Conservativity of the Defchoose Event
Matt Kaufmann
ACL2 seminar, 10/18/06

OUTLINE OF TALK:

0. Preliminaries and notation.

[[5 minutes for this part; 5 minutes cumulative]]

1. Review of first-order logic (fast!)
   a. Syntax
   b. Semantics
   c. Theories, completeness, and soundness
   d. Conservative extension
   e. Induction

[[15 minutes for this part; 20 minutes cumulative]]

2. Correctness story for ACL2: Brief synopsis of the "Structured Theory"
   paper.

[[10; 30]]

3. Review of defchoose.

[[10; 40]]

4. Conservativity of defchoose: introduction.

[[10; 50]]

5. Conservativity of defchoose, following :doc conservativity-of-defchoose.

[[20; 70]]

===============================================================================

0. Preliminaries and notation.

During the talk I will only briefly skim the "Review of first-order logic"
below.

Goal: Discuss conservativity of the defchoose event.

But that's only of interest if necessary background and context are provided.

This file is an abbreviated version of the full notes (11 or 12 pages),
available from the seminar page.  The talk will follow this file, which is a
bit sloppy but more suitable for a talk; a more careful treatment is in the
full notes.

I hope to serve three potential audiences today, each with its own goals:

(1) Get a sense of the logical issues underlying ACL2, but stop there.
(2) As above, but learn enough to read the full notes.
(3) Grasp it all; no need to read the full notes, perhaps interested in
    fleshing out details onesself.

[[5 min. elapsed]]

===============================================================================

1. Review of first-order logic (fast!)

Reference: Any introductory mathematical logic book.

----------------------------------------

   a. Syntax

- Terms
- Atomic formulas
- (First-order) Formulas: contain atomic and closed under ~, &, exists.
- Disjunction and forall are abbreviations.

Sentence: no free variables.  Obtained via universal closure.

[[8 min. elapsed]]

----------------------------------------

   b. Semantics

Structure (interpretation) M consists of:
- Universe U^M
- Interpretation f^M for each function symbol f

Example: M = (Reals, plus, mult, zero, one)
U^M = Reals
+^M = plus
*^M = times

Today: No relation symbols except =.

L(M) = {f1,f2,...,P1,P2,...}, the set of function and relation symbols
interpreted in M.

Assignment s into structure M: A map of variables into the set U^M.

  s(v)

Extends to s^M, "eval" for terms:

  s^M(term): s(f(t1,...,tn)) = f^M(s^M(t1),...,s^M(tn))

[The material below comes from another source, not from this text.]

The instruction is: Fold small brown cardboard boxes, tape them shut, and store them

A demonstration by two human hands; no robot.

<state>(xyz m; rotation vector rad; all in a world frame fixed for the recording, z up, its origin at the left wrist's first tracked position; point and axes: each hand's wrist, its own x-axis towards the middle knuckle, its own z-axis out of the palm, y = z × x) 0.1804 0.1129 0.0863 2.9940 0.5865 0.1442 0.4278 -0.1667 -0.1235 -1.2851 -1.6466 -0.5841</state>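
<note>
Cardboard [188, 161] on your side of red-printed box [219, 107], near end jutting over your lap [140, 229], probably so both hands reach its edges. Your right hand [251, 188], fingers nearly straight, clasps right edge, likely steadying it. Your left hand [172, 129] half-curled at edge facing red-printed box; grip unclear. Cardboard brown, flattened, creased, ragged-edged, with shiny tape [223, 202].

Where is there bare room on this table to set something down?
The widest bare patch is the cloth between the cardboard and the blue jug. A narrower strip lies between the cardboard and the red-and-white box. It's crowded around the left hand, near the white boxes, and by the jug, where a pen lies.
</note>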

Let s{x:=m} be s except that x is mapped to m.

M |= A [s], A a formula, s an assignment:

  M |= P(t1,...,tn) [s] iff <s^M(t1),...,s^M(tn)> \in P^M.

  M |= P1 & P2 [s] iff both M |= P1 [s] and M |= P2 [s].

  M |= (exists x)P [s] iff for some m \in U^M, M |= P [s{x:=m}].

Now consider the case of two structures that agree except that one interprets
more symbols.  Example:

M1 = (Reals, plus)
M2 = (Reals, plus, times)

More formally:

M2 is an "expansion of" M1 if they have the same universe, and M2 may interpret
extra symbols (i.e., L(M1) is a subset of L(M2)), but M1 and M2 agree on
interpretations of the symbols of L(M1).  Then M1 is a "reduct of" M2 (to
L(M1)).

M |= A means M |= A[{}] for A a sentence.  "M is a model of A."

S \subset U^M is "definable" ("first-order definable with parameters from M")
when for some formula phi and assignment s:

  S = {a \in U^M: M |= phi[s{x:=a}].

Example: Definability of the set of primes in the usual structure for Peano
Arithmetic (Nat, plus, times).

Let s(w) = 1.
Primes = {a \in U^M: M |= (forall y) (forall z) (y*z = x -> (y=w | z=w)) [s{x:=a}]}

Finally, we say that a structure M is "countable" if its universe U^M is
countable, meaning that there is some enumeration {e(0), e(1), e(2), ...} of
U^M.

[[11 min. elapsed]]

----------------------------------------

   c. Theories, completeness, and soundness

T: Set of (first-order) formulas

L(T): function and relation symbols occurring in T

Theory: Set of (first-order) sentences.

Proof: Syntactic notion (derive from axioms using rules like modus ponens:
from P and P->Q infer Q).  Not defined here.

T |- A: There is a proof of A using axioms from T.

"M is a model of T" or "M |= T" means: M |= A for all A in T.

T |= A [overloading "|="]: For every M, if M |= T then M |= A.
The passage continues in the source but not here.